Usually, in revolver-cartridge loading, the properly-adjusted seating die also puts a "roll crimp" onto the cartridge case, just as the bullet reaches the correct seating depth. Your instructions (with press or die-set, or in a separate reloading manual) should explain this.
I believe that the "factory-crimp die" to which you refer places a taper crimp onto the case mouth. This is more appropriate for a semi-auto-pistol's cartridge, than for a revolver's. If you're loading for a revolver, I think that it is probably unnecessary.
Some people use the taper-crimp die to make sure that the finished cartridges are smooth-sided, and not bulged anywhere due to reloading-press pressures. If you are careful in setting your dies in the first place, this should not be an issue. Once again, the "factory-crimp die" would seem unnecessary.

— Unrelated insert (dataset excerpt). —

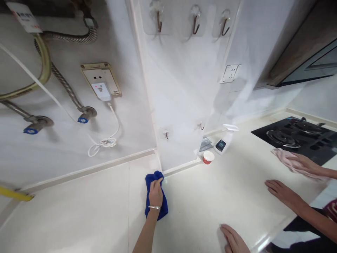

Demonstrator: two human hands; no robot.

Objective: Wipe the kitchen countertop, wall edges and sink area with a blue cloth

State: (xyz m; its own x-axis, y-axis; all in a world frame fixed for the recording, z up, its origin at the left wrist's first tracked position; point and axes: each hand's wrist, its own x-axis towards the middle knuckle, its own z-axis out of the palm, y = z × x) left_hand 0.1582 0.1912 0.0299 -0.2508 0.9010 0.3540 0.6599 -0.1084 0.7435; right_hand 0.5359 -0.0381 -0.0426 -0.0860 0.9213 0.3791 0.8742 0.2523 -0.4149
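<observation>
Cream counter [86, 211], glossy, running along the white wall and round a corner post. Blue cloth [153, 182] lies flat on it at the foot of the post. Small red-and-white cup [208, 157] stands near the wall, a white spray bottle [223, 142] just beside it. Pink cloth [286, 159] lies at the edge of a black gas hob [310, 140] set into the surface.

A small red-and-white cup [208, 157] stands on the pale surface [237, 196] near the wall corner, just beside a white spray bottle [224, 140] and a grey packet [205, 143]. Further right lies a black gas hob [297, 137]. On the wall: three hooks [195, 24] (up high), a charger [100, 91] plugged into a socket, and metal hoses [65, 84].
</observation>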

Revolver cartridges headspace (fit dimensionally) in their chambers only at their rims, so their case-mouths can be safely roll-crimped.
Semi-auto cartridges headspace according to the distance between case mouth and base (the end that holds the primer). The case mouth may need to contact a shoulder inside the barrel's chamber, and therefore the case mouth should not be rolled, but rather should be taper-crimped.

_Bonne chance!_


----------



## TOF (Sep 7, 2006)

If your press has room for the Factory crimp die it will allow you to seat the bullet prior to final crimp which I prefer.

The three die set works but when using soft nose bullets such as SJSP's or SJHP's you may get bullet face deformation because the bullet is pushed into the case as the tight crimp is being performed.

The minor difference in cost is well worth it IMHO.


----------



## Steve M1911A1 (Feb 6, 2008)

I bow to TOF's considerably greater experience.
I don't reload revolver cartridges. I only do .45 ACP and .30-'06, so I use "factory-crimp" (taper-crimp) dies all the time. Yes, on both of them.


----------



## TOF (Sep 7, 2006)

Steve, we each have had our personal experiences which we can consider ourselves expert on although some may not agree. In this specific area I have had personal experience. I do doubt however, having read a number of your posts, that my overall firearms/reloading experience is as extensive as yours.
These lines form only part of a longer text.